§ **Exercise**: Exactly as written, output the lines below starting from the first and ending with the line that contains "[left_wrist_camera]"; omit pictures.

>>>>>

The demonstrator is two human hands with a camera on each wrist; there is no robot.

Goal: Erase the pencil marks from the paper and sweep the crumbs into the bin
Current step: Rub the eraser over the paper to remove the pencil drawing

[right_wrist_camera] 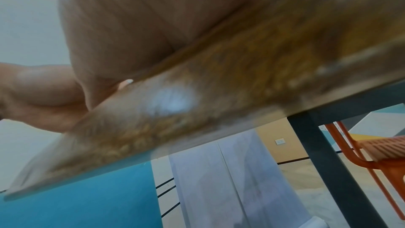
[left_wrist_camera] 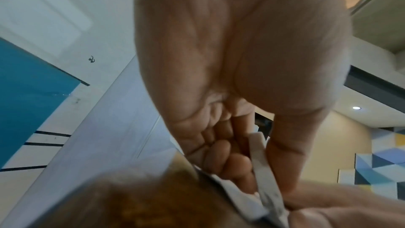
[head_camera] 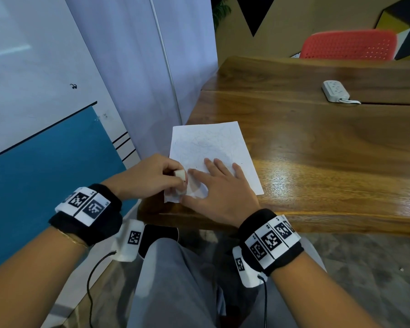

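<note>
Wristbands: black bands with white marker tags on both forearms, nearest the head camera, cables trailing off them.
Left hand point(head_camera: 149, 177): fingers curled, pinching a small white eraser point(head_camera: 180, 174) against the near-left corner of the paper point(head_camera: 213, 147).
Right hand point(head_camera: 219, 188): flat, fingers spread and straight, pressing on the sheet's near half. Holds nothing. Likely pins the paper so it doesn't slide or crease under rubbing.
Paper: lies at the near-left corner of the tabletop point(head_camera: 317, 150), close to the left edge. Faint pencil scribble across the middle, so most marks not yet erased. Near-left corner looks lifted or crumpled at the eraser.
Step (judgement): early erasing, working the corner first. Sweeping not started.
Crumbs: none I can make out.
Bin: round dark shape under the near table edge, by the knees. Could be the bin, cannot tell.
Left wrist view: shows the palm side, curled fingers point(left_wrist_camera: 221, 155) and thumb clamping the eraser point(left_wrist_camera: 263, 171) edge-on, its tip down on the paper. Head view hides that underside.
Right wrist view: blurred table edge and the heel of the right hand point(right_wrist_camera: 131, 23) on top. Fingers hidden here. Adds the dark table leg and orange chair point(right_wrist_camera: 372, 148), not the paper.
Other: white power strip point(head_camera: 336, 90) near the far-right edge, well apart from the paper.
Risk (judgement): the sheet may tear or fold at that loose corner.
</note>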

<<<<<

§ **Written answer**:
The demonstrator is two human hands with a camera on each wrist; there is no robot.

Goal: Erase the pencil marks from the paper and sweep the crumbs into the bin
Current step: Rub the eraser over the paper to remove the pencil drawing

[right_wrist_camera] 
[left_wrist_camera] 

With this output, the exercise is done.